I completely failed at this essay, the first time I wrote it. It was too long and it read like a string of theoretical bullet points. In response, my editors used words like “dense” and “impersonal.” I had in fact, written myself out of the piece, an act of total self-effacement. What got lost was my experience of the Ballez, the feelings it incited in me, and the effects of seeing my own community do this incredible thing together, on stage. With a pressing deadline and an overwhelming desire to perfectly document everything, my voice slowly disappeared and was replaced with a barrage of academic citations (which I have since removed). I had managed to write around the primary, organizing principle of Ballez: it’s a project of connection and togetherness. At the core of Pyle’s interest is generating and capturing community interaction; queer folks coming together for classes, rehearsals, and performances over time.

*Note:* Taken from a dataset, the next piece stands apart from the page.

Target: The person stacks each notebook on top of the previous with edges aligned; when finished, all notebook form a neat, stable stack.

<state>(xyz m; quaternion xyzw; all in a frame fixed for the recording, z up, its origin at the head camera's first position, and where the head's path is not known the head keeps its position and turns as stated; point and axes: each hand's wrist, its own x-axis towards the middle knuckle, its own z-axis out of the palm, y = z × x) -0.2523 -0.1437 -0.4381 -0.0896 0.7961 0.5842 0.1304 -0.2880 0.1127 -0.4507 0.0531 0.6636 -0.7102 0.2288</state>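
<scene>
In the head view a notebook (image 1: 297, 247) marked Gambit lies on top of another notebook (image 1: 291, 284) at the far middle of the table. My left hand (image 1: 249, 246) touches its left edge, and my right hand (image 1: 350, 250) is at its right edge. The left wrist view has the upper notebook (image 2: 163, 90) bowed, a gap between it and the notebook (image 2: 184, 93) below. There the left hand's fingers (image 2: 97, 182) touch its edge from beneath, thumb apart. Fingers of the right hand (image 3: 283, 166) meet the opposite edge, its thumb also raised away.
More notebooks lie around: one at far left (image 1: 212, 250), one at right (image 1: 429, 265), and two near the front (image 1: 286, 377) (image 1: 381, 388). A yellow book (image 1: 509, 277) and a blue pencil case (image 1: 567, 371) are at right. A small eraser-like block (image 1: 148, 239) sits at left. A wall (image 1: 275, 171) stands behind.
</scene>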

Ballez is a communal state where magic is possible and perfection is not.  It’s a place where all the awkward struggles of being a sexual minority in the world dissipate and are replaced with the nobility of queer relations. This is what you’re seeing on stage — a community in full bloom, each individual pulled out momentarily from their particular alienations and isolations and placed together like a bumpy, beautiful, jigsaw puzzle, composed of vegetarian potlucks, cats, astrological signs, and burnt sage. This is some serious Deep Lez, Earth Goddess Mother, howl-at-the-moon shit.

I had the pleasure of joining the Ballez Company at Mount Tremper Arts during their residency there in March. Stepping into a Ballez rehearsal was like a homecoming I never knew I wanted or needed. The first night I arrived, we each pulled our totem animal card from the deck and shared it with the group. A polar bear, a snake, a firebird. Yes, the firebird. There was a Reiki session going on in the corner on someone’s twisted ankle. Someone else was doing a past life reading/ritual. Someone else was processing a bad break-up, and eventually the whole scene devolved into an ecstatic dance party in the woods, snow on the ground, a shooting star, hip hop blaring from someone’s small, but effective iPod speakers. There was a wildness in everyone’s eyes, their physical fatigue turned inside out and manifest as endless laughter.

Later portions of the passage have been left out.